Instructions for the task: Which lines below hold the word "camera"? Copy all of them.

Records for the exercise:
____

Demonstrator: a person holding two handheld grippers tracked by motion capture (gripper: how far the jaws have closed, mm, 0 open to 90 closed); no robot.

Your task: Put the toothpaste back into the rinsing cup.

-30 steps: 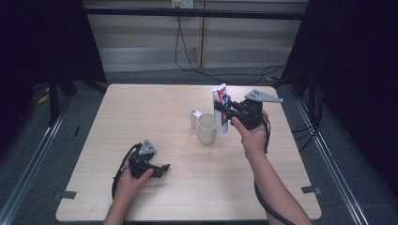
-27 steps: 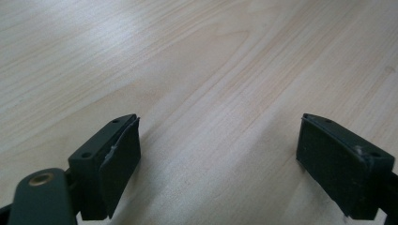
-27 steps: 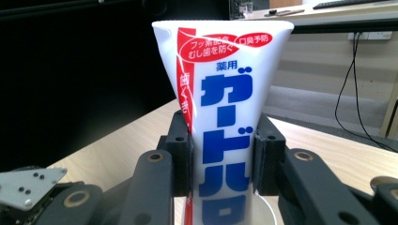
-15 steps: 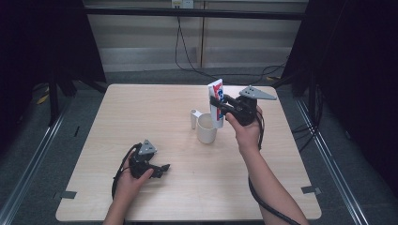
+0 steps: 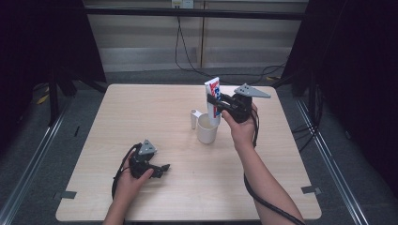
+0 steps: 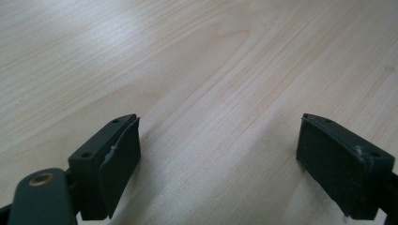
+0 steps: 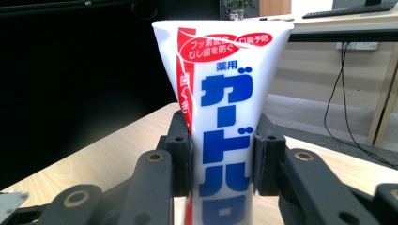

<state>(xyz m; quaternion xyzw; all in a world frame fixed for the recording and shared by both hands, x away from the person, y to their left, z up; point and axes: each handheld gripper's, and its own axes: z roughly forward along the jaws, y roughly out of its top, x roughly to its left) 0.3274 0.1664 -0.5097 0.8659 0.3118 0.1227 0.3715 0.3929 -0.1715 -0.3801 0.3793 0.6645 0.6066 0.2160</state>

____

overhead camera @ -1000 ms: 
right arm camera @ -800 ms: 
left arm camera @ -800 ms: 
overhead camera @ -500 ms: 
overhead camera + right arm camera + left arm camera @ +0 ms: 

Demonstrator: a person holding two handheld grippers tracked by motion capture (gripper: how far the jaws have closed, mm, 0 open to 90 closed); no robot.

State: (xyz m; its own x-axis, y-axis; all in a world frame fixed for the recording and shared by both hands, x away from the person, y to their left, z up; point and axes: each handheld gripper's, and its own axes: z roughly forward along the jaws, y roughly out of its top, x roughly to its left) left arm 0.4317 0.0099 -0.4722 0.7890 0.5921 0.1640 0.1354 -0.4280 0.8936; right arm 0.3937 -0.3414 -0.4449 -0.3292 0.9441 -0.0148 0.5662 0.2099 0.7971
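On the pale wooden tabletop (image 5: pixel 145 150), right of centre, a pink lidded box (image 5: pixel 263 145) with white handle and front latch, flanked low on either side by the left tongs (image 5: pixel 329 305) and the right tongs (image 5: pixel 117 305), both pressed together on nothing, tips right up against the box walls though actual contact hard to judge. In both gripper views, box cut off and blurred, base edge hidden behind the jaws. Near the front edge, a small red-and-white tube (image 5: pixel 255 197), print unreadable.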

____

Response:
overhead camera @ -1000 ms: 
right arm camera @ -800 ms: 
left arm camera @ -800 ms: 
overhead camera @ -500 ms: 
overhead camera + right arm camera + left arm camera @ +0 ms: 

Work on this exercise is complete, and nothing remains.